The persisted row (one per LLM call, partitioned by day):

interface UsageRow {
ts: number // Unix ms
provider: string // 'anthropic' | 'openrouter'
model: string // e.g., 'claude-haiku-4-5'
flow: string // 'chat' | 'data' | 'onboarding' | etc.
userId: string | null
inputTokens: number
outputTokens: number
cacheReadTokens: number
cacheCreateTokens: number
totalTokens: number
costUsd: number
}

Source: functions/modules/companies/endpoints/apis/ai-usage.router.ts:26.

RTDB paths

PathContents
AiUsageLogs/{companyKey}/{day}/{rowId}One UsageRow per LLM call, partitioned by ISO day (YYYY-MM-DD)
AiUsageLogs/_onboarding/{day}/{rowId}Cross-company onboarding bucket (no companyId yet at the time of the call)
Companies/{companyId}/aiConfigPer-company override: { provider, model, updatedAt } or null
GlobalAiConfigGlobal default: { provider, model, updatedAt }

RTDB doesn't support range queries on a partitioned subtree, so reads fan out one Firebase call per day in the requested range.
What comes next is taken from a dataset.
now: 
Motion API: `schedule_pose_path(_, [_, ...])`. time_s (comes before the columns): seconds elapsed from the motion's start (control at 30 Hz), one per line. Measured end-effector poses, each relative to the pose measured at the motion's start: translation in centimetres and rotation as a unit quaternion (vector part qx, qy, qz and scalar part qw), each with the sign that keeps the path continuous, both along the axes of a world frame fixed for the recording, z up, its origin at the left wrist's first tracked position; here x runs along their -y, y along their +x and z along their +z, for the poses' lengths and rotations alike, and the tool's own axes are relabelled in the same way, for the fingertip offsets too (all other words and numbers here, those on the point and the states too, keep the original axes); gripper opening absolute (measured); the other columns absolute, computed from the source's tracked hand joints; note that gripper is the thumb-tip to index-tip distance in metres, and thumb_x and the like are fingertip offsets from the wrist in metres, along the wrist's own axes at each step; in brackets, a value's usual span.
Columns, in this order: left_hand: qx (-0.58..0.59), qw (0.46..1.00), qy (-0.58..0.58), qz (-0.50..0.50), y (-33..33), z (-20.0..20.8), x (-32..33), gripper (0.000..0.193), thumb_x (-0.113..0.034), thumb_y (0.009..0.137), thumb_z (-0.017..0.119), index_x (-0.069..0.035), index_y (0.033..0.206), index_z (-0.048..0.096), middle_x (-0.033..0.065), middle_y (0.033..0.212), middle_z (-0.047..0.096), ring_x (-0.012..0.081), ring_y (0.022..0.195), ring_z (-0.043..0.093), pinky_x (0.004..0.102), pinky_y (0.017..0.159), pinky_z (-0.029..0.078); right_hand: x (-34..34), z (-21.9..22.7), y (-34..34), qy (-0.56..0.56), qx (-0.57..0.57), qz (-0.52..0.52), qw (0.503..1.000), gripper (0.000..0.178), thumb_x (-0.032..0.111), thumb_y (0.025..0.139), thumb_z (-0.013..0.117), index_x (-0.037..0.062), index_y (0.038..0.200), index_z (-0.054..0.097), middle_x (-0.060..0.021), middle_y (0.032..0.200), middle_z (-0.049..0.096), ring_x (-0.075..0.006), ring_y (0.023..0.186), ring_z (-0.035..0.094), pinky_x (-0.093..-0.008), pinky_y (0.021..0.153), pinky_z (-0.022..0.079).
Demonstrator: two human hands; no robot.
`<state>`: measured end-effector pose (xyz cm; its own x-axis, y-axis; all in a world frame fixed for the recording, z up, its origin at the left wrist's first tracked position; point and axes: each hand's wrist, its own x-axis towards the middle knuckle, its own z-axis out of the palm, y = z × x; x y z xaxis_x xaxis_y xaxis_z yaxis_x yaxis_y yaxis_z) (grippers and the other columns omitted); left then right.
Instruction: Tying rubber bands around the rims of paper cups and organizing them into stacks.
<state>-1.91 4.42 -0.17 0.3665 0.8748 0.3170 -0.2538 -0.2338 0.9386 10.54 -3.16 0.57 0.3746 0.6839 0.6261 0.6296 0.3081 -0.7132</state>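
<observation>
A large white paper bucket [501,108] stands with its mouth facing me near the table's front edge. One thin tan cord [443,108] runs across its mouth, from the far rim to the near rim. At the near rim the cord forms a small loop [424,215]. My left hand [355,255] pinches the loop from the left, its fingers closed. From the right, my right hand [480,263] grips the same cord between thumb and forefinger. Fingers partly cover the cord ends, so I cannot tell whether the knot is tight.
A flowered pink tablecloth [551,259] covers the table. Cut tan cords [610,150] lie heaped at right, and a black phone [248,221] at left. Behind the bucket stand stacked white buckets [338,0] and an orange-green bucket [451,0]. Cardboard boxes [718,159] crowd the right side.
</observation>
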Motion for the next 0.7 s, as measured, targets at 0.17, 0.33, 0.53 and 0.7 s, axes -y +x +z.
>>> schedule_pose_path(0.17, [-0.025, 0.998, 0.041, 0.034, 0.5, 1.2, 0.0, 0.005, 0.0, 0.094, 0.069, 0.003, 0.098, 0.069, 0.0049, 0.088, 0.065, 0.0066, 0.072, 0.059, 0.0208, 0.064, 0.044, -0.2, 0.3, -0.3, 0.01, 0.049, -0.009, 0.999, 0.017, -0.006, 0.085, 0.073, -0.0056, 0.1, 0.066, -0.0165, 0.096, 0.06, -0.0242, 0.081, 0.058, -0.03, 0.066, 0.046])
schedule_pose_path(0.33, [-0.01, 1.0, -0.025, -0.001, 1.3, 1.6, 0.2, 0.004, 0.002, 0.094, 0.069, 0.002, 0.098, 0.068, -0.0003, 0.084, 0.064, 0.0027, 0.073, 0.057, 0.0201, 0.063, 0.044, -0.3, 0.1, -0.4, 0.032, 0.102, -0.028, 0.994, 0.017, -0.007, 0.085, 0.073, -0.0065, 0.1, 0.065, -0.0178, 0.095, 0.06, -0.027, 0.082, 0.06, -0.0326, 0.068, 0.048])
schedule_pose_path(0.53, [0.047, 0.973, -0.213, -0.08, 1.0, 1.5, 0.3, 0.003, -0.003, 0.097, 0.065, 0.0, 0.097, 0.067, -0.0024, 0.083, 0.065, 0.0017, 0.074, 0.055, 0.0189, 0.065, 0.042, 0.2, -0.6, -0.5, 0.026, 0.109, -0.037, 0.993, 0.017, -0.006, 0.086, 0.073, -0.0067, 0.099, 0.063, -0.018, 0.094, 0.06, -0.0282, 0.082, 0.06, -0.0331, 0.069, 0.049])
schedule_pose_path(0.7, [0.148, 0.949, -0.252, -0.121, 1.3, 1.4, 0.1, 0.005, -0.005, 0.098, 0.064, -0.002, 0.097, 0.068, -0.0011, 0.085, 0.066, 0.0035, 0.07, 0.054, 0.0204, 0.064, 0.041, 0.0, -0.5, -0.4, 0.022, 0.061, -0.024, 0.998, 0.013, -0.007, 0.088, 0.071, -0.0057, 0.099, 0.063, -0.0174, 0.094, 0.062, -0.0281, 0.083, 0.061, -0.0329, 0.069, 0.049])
Fine for the 30-day default window; if you ever query beyond 90 days, batch client-side.

Pricing

functions/pivotAiAgent/pricing.ts defines per-million-token rates per model (input, output, cache read, cache create) and computes:

const cost =
(usage.inputTokens / 1_000_000) * rates.input +
(usage.outputTokens / 1_000_000) * rates.output +
(usage.cacheReadTokens / 1_000_000) * rates.cacheRead +
(usage.cacheCreateTokens / 1_000_000) * rates.cacheCreate

Admin endpoints

Source: functions/modules/companies/endpoints/apis/ai-usage.router.ts. All endpoints below are gated by an inline isAdmin() check on the admin custom claim — not by companyScopeMiddleware. The router intentionally bypasses scope middleware because admin users on /stats are not members of the companies they're querying.

EndpointReturnsLine
GET /companies/:id/ai-usage?from=&to=Usage rows for one company109
GET /companies/:id/ai-configCurrent per-company override (or null)120
PATCH /companies/:id/ai-configAdmin writes per-company override132
DELETE /companies/:id/ai-configAdmin removes per-company override152
GET /ai-usage/all?from=&to=Cross-company aggregate161
GET /ai-config/globalGlobal default (no admin gate — used by onboarding + fallback)176
PATCH /ai-config/globalAdmin writes global default181
GET /ai-usage/onboarding?from=&to=Onboarding bucket usage197

Default date range when from/to omitted: last 30 days.

Accumulation

The Anthropic adapter holds a per-request _usageAccum object. Every API call adds to it. At end of request the handler calls getAndResetUsage() and writes a row to AiUsageLogs/{companyKey}/{day} (or the _onboarding bucket for pre-company calls).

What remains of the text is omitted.